• [HOW TO COMPLETE THIS TASK]: Start at the line in the entries below that contains "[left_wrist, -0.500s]", stop at the line that contains "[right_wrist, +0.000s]", and output exactly the lines in that span, both ends included.

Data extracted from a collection
________

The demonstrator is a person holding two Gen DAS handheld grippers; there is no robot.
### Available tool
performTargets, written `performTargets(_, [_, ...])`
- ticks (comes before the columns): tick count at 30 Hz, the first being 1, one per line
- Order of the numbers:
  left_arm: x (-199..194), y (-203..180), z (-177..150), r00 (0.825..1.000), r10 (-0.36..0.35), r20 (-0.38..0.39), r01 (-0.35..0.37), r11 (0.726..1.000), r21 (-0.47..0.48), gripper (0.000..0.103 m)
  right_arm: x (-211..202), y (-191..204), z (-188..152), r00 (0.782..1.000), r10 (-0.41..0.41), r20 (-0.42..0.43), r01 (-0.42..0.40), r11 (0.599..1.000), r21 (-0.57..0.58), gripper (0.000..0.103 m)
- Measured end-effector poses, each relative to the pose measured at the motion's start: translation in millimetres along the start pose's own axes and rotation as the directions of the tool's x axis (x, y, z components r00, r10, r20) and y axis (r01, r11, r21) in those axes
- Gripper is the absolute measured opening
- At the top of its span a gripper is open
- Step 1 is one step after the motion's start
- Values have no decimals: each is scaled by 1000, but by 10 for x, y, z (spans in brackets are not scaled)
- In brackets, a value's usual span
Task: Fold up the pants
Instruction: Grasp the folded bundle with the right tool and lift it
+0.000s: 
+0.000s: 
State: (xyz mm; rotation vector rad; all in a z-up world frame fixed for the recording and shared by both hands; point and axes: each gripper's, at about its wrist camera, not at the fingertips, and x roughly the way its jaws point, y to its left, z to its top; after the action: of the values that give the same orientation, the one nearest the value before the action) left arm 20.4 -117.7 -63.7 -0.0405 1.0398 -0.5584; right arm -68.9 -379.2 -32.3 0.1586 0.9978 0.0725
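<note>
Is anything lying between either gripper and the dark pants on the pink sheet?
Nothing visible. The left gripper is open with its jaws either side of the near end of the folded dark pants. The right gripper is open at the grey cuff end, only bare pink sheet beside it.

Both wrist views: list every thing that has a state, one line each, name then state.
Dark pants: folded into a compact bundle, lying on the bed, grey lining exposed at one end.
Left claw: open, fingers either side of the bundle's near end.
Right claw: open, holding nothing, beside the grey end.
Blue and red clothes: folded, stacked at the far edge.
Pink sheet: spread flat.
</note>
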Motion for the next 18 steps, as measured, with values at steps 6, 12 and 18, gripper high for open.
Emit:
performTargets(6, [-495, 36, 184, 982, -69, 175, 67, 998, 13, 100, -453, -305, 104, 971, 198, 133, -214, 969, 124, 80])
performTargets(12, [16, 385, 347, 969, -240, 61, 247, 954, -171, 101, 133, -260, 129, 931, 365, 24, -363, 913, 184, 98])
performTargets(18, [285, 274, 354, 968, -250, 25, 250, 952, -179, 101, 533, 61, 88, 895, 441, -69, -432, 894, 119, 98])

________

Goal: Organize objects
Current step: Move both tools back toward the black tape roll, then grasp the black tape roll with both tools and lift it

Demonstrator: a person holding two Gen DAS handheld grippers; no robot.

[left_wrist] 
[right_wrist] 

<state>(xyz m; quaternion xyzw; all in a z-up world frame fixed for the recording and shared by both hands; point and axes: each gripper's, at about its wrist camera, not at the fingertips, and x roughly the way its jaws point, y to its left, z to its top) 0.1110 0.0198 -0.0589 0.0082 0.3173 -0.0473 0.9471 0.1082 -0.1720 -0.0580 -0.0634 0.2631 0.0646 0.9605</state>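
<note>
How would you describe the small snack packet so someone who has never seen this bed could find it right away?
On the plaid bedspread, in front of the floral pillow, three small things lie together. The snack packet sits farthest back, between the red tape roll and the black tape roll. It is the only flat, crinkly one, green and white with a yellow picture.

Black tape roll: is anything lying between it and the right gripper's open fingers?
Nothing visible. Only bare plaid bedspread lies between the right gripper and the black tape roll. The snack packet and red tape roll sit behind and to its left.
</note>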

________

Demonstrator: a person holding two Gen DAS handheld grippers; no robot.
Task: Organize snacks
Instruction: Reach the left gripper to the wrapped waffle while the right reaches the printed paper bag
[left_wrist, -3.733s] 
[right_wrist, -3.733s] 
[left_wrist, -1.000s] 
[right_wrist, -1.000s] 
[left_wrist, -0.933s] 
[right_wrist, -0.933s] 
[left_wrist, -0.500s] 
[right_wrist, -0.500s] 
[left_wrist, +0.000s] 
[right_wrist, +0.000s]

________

• [EXERCISE RESULT]:
[left_wrist, -0.500s] 
[right_wrist, -0.500s] 
[left_wrist, +0.000s] 
[right_wrist, +0.000s]

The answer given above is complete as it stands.